The prediction tool, which features in the journal Cell Chemical Biology, starts by analysing all the possible mutations that could occur around a drug target – generally between 350 and 1,200.

The researchers then apply the prediction software to prioritise the mutations down to just nine or 10 most likely to cause drug resistance – a more feasible number to investigate further in the laboratory.

The researchers tested their method on existing cancer drugs and drug targets – including 17 different drugs that target the important cancer-related proteins MAPK1, KIT, EGFR, Abl and ALK.

It was able to accurately predict many of the mutations that doctors see in the clinic, and for MAPK many that were generated in the lab.

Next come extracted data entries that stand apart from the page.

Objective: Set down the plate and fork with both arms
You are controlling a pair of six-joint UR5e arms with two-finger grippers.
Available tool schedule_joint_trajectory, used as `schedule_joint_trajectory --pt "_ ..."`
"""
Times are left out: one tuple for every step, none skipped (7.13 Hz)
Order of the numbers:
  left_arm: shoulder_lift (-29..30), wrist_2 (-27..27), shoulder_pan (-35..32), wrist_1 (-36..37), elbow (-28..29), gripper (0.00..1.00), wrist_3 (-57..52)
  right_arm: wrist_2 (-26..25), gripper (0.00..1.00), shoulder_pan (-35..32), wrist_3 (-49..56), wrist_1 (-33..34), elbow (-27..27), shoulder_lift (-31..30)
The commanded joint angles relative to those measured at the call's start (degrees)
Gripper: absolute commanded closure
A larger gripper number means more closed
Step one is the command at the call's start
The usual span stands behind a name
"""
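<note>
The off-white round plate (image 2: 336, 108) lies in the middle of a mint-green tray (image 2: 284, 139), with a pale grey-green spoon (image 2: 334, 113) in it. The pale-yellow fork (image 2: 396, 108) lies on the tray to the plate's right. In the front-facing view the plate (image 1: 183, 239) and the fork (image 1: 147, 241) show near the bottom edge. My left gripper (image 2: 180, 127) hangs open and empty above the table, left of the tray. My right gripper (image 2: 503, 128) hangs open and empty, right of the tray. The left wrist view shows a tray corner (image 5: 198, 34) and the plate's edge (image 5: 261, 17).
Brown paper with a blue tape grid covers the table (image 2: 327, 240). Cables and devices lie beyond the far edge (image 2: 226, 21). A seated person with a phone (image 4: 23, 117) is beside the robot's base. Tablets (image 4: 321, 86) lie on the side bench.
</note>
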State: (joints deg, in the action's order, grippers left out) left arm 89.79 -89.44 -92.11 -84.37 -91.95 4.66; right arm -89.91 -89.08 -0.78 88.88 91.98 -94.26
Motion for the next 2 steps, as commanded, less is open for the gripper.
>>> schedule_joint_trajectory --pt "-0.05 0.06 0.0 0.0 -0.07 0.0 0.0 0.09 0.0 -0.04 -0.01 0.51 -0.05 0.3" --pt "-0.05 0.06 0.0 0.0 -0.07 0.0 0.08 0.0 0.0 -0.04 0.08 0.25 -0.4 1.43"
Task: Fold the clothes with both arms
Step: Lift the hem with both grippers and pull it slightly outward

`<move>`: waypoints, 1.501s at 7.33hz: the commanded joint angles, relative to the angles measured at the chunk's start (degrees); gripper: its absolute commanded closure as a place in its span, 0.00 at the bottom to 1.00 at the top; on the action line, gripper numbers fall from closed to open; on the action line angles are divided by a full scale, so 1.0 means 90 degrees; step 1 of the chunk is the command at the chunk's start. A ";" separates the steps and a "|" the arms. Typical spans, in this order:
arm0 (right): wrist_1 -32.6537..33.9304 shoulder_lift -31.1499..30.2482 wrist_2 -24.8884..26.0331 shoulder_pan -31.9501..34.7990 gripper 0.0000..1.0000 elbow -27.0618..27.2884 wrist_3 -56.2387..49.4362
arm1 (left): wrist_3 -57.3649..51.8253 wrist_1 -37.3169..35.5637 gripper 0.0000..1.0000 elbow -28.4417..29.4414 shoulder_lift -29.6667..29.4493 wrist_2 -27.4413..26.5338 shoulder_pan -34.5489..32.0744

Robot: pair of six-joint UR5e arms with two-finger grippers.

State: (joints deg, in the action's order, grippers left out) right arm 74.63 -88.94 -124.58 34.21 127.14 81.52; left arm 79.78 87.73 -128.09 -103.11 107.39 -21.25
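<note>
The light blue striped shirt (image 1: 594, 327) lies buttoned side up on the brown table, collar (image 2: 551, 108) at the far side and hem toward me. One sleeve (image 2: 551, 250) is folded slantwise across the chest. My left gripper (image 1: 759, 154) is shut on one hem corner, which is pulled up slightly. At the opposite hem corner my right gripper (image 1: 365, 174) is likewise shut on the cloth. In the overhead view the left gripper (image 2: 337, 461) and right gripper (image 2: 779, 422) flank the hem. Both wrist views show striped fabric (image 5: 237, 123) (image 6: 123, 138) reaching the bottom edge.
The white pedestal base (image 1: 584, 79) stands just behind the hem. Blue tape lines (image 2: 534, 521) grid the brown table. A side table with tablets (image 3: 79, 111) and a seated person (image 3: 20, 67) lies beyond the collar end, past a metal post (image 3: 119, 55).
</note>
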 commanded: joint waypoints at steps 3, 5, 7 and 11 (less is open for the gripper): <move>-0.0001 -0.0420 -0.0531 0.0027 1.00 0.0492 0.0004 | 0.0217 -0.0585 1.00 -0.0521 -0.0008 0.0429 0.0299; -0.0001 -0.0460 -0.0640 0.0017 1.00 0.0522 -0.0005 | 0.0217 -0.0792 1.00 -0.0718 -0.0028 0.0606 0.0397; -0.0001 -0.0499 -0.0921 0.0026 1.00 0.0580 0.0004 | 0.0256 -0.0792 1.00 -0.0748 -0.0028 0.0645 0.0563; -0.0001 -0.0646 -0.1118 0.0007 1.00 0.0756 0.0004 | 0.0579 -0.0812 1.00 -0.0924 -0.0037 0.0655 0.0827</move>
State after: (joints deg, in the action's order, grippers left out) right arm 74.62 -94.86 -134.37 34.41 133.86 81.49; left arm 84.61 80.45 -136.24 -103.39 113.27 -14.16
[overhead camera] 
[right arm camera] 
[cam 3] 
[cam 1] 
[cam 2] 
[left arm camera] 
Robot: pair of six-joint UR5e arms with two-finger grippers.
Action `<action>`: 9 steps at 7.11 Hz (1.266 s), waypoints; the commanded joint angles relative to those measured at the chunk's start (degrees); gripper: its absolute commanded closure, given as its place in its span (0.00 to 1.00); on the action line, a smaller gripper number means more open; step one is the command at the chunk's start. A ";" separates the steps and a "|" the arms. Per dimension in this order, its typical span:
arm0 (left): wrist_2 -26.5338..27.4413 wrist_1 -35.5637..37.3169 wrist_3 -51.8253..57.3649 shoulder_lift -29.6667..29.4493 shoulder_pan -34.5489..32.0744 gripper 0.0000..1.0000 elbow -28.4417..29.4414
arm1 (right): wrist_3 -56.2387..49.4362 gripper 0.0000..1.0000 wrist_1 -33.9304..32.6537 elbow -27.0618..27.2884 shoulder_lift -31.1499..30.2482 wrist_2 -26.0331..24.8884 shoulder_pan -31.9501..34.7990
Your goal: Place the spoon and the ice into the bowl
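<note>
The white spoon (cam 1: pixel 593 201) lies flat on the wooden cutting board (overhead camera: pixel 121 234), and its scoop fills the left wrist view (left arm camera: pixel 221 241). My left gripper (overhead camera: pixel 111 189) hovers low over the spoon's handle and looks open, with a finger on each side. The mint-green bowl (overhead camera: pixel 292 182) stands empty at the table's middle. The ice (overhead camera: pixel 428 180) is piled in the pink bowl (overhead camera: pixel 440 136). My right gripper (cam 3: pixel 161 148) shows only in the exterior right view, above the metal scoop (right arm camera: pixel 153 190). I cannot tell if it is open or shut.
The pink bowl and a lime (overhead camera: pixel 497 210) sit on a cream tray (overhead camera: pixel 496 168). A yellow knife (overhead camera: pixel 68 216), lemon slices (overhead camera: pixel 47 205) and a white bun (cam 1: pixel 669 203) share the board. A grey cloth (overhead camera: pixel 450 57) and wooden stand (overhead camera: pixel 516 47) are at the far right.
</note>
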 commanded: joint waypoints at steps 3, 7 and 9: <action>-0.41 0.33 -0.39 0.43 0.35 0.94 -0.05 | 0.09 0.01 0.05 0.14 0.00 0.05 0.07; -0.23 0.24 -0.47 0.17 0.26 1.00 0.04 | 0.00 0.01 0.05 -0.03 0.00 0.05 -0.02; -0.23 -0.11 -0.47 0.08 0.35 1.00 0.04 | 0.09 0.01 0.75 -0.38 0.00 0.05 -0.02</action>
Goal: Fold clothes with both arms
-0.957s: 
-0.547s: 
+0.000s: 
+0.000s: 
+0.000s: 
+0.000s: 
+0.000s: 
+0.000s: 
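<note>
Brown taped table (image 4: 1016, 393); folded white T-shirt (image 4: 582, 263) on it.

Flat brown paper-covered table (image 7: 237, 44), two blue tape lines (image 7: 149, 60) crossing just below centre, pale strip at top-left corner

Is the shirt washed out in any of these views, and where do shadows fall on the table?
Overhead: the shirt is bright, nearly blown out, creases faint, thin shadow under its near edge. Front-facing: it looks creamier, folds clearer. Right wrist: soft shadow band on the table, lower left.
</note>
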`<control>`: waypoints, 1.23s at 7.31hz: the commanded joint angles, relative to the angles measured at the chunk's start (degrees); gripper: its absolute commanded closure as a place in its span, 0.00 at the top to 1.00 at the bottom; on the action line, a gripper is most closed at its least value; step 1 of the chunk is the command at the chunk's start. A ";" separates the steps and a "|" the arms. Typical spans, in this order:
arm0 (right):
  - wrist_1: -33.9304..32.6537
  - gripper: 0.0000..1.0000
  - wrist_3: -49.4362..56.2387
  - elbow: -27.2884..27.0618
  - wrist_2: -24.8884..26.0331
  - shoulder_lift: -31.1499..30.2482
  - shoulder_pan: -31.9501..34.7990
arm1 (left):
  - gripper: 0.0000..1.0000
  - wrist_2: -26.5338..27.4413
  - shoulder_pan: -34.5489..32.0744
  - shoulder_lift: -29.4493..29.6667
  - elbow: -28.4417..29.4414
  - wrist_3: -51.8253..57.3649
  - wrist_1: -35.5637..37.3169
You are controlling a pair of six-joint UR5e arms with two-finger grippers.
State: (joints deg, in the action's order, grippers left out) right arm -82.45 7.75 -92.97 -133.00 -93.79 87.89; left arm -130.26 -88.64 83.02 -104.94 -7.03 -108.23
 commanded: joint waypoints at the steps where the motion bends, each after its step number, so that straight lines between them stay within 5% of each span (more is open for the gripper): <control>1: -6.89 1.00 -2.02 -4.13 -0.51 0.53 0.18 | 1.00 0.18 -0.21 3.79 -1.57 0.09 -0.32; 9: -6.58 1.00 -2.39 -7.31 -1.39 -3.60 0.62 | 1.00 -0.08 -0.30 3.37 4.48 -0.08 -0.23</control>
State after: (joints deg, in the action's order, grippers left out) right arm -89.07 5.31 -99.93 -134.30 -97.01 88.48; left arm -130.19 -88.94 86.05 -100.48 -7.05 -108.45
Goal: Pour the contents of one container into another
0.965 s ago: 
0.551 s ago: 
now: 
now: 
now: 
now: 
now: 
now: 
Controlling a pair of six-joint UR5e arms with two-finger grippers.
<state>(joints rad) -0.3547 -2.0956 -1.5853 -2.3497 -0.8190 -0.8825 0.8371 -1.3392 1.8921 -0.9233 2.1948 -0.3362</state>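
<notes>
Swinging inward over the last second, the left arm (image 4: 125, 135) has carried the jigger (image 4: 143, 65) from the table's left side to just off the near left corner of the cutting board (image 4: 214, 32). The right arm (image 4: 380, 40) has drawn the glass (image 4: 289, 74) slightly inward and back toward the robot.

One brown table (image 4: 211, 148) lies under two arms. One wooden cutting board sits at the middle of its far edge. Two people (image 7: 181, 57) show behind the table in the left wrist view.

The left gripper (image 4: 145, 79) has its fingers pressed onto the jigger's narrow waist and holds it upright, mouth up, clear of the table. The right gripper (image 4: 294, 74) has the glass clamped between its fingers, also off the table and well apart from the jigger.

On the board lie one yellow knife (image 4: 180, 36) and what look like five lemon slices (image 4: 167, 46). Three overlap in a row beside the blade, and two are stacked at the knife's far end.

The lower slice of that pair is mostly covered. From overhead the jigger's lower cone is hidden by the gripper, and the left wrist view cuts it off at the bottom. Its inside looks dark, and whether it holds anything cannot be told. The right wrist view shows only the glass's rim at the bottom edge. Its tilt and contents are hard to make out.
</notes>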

The prediction tool is the first to include the evolutionary impact of a mutation on cancer cells. If a mutation meant the drug target could no longer perform its role in a cell, then that cell is unlikely to survive and go on to form drug-resistant tumours.

Lastly, the prediction tool identifies regions in the drug target where resistance “hotspots” – areas predicted to have multiple mutations – are likely to occur and prioritised mutations at these hotspots based on their likelihood of being formed in the cancer type under investigation.

For the cancer drug imatinib, the program accurately predicted a common mutation that causes resistance to the drug in some patients.

This approach also correctly predicted that the second-generation drug sunitinib would not be affected by this resistance mutation in the clinic.

Professor Julian Blagg, deputy director of the Cancer Research UK Cancer Therapeutics Unit at ICR, and study co-author said: “In recent years, targeted cancer therapies have brought significant benefits to patients, but the eventual emergence of drug resistance remains a major challenge.

“Predicting how a cancer drug target may mutate to kick out the therapeutic agents whilst maintaining its normal function can help us stay one step ahead of tumour evolution by creating new treatments that block a cancer’s escape routes.

“Our study has explored one of the ways tumours can become resistant to cancer drugs, but there are other escape routes cancer cells can take to avoid destruction.

“Our approach is an important first step, and we, along with other colleagues at the ICR, are looking to develop similar tools to identify, right at the start of cancer drug discovery, the alternative roads to drug resistance.”